Exercise description -> Lines with the word "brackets" in them are the ones to copy from the records.
+ + + + +
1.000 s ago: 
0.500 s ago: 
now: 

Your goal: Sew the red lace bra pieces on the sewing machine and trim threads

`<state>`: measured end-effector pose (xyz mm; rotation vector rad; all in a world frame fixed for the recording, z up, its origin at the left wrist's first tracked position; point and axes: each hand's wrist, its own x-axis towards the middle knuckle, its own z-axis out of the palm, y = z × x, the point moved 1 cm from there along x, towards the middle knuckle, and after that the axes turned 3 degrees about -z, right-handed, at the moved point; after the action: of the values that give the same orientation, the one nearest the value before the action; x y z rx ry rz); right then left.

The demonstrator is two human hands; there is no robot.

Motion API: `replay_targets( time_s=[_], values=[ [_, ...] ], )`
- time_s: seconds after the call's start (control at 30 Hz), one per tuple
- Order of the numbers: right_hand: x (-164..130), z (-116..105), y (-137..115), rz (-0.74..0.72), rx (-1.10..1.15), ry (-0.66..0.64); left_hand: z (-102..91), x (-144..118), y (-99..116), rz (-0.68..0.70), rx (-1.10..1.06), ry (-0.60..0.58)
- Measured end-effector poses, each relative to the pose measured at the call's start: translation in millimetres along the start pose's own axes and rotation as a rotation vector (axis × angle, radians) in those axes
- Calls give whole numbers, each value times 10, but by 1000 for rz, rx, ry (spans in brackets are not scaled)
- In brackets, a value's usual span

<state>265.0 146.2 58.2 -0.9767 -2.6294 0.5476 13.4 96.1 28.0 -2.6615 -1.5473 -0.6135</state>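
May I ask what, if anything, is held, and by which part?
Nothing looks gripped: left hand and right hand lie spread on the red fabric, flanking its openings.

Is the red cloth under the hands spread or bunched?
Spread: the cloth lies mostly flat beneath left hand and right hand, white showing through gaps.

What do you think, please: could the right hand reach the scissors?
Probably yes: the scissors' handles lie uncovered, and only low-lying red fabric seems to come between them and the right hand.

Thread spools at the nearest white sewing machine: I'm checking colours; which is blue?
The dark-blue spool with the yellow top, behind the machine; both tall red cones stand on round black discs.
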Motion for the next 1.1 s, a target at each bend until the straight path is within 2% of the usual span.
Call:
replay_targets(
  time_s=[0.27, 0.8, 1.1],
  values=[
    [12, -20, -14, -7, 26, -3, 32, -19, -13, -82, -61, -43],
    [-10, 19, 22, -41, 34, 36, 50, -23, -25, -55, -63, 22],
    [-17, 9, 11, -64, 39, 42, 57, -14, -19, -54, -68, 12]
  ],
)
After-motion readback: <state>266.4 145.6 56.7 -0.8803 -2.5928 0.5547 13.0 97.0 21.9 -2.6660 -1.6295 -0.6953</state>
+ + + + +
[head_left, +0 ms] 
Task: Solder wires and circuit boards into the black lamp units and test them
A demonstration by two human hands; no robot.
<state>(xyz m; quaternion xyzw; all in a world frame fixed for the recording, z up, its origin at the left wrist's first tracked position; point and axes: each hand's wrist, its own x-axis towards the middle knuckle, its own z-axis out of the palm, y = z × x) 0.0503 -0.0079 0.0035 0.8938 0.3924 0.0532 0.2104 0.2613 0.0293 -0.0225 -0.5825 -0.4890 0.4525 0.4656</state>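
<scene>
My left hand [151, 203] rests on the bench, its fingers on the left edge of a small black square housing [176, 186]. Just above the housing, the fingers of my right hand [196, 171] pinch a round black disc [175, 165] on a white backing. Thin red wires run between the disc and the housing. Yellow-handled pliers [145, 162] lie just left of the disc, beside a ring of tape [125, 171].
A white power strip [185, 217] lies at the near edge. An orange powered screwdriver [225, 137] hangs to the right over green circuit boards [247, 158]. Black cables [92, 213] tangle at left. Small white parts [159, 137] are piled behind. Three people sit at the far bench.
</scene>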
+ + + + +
Task solution ->
- Calls give whole numbers, each value times 10, but by 1000 for rz, rx, ry (spans in brackets are not scaled)
- In brackets, a value's usual span

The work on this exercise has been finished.